Robbinsdale poet earning international attention

By Valory Schoenecker/Murphy News Service

As Nicole (Coley) Spooner opened the door to her charming 1920s Robbinsdale home, an immediate rush of tranquility echoed her friendly smile. Spooner took a seat upon her cream-colored couch and began to describe the piece of her life she’d held onto since she was 12 years old.

Spooner earned her degree in creative writing at St. Cloud State, with a minor in mass communication and journalism. While at the university, she turned her creative focus to poetry.

“I think what really strikes me about writing is that anything you see can have a story behind it,” Spooner said. “There’s just so much behind every little thing that we don’t think about and that’s what I like to reach out and discover with my writing.”

Showing coat pocket

Nicole Spooner holds out the moth-bitten pocket of her mother’s coat from 1972, the same coat that inspired her poem ‘Walking in the Leaves Purposefully for the Crunch.’  Murphy News Service photos by Valory Schoenecker

Spooner’s poem, “Walking in the Leaves Purposely for the Crunch,” was published this week in the fourth issue of British literary magazine Firewords — a quarterly publication that features the work of emerging fiction writers and poets, coupling words with the creative page designs of talented illustrators and photographers.

“I was just looking for places that publish things similar to what I write and that was one of them.
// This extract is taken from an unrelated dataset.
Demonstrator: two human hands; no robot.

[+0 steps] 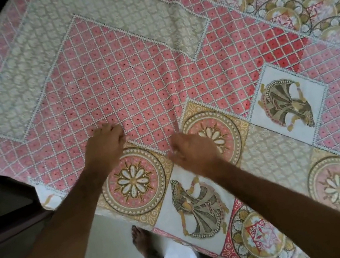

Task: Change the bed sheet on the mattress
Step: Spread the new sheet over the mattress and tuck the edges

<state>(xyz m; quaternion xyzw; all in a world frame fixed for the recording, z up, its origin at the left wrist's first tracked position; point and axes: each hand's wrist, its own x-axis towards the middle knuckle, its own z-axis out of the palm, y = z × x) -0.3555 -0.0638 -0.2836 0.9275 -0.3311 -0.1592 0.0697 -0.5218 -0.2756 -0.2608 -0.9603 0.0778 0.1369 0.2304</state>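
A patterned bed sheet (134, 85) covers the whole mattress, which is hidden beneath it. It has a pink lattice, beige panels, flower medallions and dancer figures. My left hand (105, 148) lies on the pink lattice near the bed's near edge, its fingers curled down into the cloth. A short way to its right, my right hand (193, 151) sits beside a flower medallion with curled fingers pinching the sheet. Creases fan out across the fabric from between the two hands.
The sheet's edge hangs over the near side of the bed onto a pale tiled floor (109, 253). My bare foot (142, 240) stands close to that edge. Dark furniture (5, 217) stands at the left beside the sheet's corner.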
So I submitted it. It’s just like a long shot, you know. You’re throwing your stuff out there hoping it will get picked up and it did,” Spooner said.
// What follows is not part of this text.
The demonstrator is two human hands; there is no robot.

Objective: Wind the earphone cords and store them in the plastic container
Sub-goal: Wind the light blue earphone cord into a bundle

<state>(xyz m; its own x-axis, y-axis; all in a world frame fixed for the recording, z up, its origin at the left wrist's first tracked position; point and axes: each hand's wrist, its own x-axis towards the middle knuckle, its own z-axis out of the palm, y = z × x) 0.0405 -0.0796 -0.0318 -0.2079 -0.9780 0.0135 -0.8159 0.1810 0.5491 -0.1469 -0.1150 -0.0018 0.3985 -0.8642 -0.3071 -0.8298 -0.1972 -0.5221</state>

This is the first time 34-year-old Spooner will be published in her adult life. In 1997, the Dakota County literary system published three of her poems and, since then, she has also dabbled in playwriting. Spooner wrote and directed three plays for the Very Short Play Festival in Northfield ranging from topics on social media to date anxiety.

“It was really fun to get to see the characters come to life and to get to see my words up on stage,” Spooner said.

Writing and creativity has always been important to Spooner. Coming from a long line of writers, Spooner launched into writing poetry when she was in sixth grade.

“When I started writing poetry, I think what I really liked about it as a kid was that you didn’t have to worry about the punctuation and the way you wrote it,” Spooner said. “It could be all over the page, it could be all in one line, it could be however you want.”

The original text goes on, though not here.